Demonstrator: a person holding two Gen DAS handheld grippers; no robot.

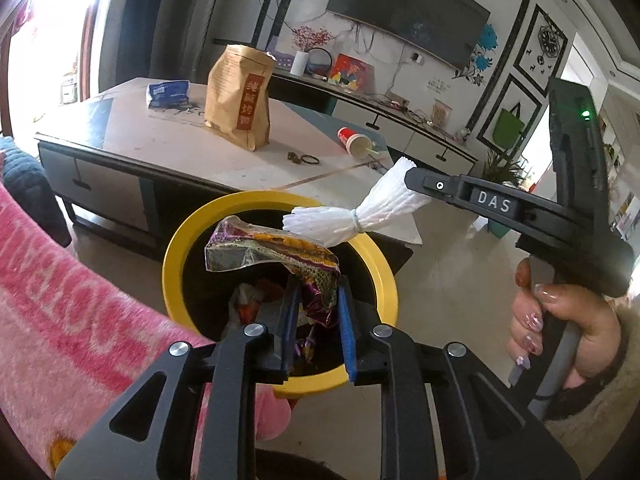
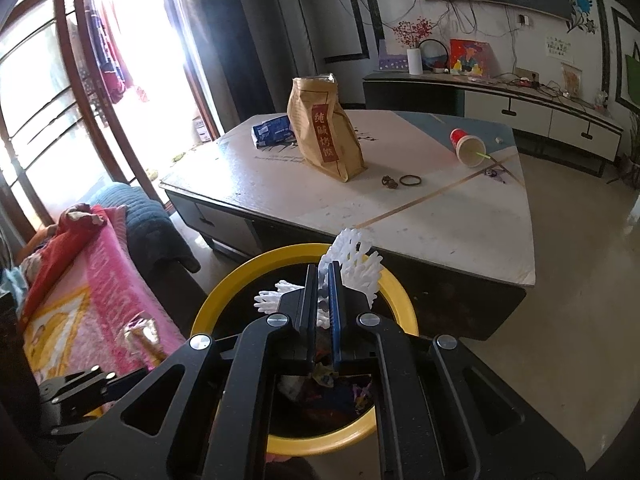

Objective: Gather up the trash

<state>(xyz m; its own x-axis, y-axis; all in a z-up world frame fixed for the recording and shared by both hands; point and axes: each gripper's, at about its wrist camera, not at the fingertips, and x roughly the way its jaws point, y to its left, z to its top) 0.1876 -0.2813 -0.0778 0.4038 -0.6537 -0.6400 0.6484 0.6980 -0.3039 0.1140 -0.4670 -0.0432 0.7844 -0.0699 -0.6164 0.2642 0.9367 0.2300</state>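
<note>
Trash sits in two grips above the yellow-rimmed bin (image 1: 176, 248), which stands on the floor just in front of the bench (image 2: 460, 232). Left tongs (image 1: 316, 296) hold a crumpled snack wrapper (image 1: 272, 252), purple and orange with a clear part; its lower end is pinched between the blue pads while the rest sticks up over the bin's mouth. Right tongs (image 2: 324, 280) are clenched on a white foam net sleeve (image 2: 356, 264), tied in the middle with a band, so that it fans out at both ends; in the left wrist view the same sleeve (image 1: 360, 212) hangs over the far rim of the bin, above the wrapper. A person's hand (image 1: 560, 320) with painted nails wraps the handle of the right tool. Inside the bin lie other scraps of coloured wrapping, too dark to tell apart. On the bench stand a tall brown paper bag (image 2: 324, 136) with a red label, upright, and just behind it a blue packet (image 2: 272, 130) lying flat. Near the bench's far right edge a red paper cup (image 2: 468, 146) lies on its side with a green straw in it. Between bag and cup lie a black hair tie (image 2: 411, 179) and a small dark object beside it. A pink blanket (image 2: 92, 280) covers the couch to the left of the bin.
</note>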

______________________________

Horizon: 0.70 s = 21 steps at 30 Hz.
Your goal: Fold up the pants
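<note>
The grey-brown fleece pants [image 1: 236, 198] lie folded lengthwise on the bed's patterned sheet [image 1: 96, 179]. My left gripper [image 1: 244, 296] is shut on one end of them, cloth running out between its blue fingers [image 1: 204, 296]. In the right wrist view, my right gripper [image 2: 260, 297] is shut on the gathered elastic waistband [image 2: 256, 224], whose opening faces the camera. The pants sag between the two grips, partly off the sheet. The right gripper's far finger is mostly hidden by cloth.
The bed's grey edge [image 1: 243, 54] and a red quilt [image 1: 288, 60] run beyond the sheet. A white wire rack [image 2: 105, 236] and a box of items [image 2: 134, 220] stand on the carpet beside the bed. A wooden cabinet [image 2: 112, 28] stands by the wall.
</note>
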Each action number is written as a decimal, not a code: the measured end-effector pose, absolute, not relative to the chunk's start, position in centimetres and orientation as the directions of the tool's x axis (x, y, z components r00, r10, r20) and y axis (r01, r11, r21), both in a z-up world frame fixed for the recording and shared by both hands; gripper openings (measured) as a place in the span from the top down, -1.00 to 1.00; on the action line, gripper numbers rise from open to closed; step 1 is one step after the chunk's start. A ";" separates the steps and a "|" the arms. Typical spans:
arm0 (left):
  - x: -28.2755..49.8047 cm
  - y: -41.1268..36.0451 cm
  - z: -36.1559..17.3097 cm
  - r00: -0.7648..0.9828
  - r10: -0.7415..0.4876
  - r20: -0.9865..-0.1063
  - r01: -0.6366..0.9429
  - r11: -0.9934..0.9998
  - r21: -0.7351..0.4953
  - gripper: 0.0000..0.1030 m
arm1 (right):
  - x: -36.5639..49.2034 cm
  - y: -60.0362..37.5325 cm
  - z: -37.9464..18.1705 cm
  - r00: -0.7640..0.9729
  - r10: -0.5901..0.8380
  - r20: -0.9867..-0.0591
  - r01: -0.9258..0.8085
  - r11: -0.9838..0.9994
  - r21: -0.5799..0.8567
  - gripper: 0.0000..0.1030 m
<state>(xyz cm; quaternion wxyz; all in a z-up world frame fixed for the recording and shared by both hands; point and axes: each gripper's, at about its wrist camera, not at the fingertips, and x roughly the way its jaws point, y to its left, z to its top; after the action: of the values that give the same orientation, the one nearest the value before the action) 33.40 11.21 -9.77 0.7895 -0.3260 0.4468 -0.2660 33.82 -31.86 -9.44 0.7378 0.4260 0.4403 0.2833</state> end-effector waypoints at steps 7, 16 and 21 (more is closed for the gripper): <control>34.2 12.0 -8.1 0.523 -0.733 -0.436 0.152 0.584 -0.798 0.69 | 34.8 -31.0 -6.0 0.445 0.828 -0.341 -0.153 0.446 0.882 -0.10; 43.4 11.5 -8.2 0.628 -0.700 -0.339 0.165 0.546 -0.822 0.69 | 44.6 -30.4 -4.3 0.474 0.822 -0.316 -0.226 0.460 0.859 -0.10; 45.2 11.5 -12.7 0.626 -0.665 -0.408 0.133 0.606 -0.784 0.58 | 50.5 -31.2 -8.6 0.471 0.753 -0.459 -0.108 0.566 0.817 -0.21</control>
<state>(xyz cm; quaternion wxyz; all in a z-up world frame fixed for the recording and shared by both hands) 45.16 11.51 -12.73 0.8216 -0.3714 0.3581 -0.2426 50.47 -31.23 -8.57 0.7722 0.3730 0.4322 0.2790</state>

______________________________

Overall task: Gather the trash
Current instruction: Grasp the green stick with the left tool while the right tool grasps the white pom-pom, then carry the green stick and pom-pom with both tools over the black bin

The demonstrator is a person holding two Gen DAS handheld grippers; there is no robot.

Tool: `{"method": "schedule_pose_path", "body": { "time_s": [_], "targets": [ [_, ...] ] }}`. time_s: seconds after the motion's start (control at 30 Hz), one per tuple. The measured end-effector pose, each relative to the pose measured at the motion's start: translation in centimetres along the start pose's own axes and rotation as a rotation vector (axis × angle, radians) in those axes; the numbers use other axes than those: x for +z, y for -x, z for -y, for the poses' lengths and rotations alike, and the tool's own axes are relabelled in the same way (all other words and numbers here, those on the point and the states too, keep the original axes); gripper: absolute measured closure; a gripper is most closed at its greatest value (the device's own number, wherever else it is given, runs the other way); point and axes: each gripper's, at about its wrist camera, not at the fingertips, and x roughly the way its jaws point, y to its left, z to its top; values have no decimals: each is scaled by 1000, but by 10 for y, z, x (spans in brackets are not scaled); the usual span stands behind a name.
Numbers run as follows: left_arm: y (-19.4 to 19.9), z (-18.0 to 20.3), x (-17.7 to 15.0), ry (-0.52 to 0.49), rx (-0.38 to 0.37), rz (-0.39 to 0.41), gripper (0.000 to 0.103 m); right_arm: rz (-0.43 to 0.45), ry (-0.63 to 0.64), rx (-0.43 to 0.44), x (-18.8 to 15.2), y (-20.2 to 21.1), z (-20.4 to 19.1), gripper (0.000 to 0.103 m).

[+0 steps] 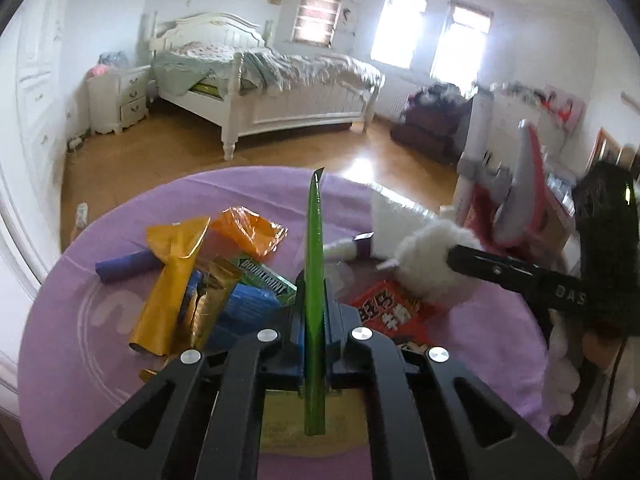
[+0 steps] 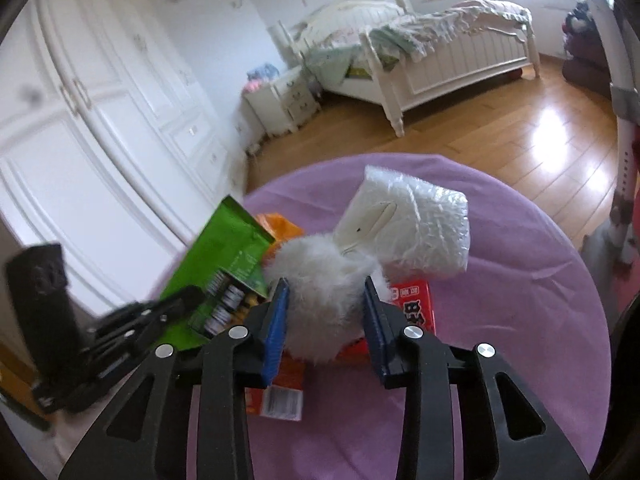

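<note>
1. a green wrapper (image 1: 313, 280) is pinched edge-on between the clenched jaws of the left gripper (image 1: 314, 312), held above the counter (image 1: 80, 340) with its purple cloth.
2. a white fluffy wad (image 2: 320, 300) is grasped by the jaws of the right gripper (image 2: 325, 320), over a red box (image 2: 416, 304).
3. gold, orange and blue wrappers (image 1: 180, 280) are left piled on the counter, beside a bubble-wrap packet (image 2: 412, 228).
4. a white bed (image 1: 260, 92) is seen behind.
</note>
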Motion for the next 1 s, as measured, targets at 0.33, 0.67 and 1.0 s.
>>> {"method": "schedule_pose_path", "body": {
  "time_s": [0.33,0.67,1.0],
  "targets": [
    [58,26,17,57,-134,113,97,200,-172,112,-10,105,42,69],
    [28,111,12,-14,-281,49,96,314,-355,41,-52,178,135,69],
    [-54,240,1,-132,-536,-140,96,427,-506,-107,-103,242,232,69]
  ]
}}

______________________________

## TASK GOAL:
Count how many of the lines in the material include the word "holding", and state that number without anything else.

## RESPONSE:
2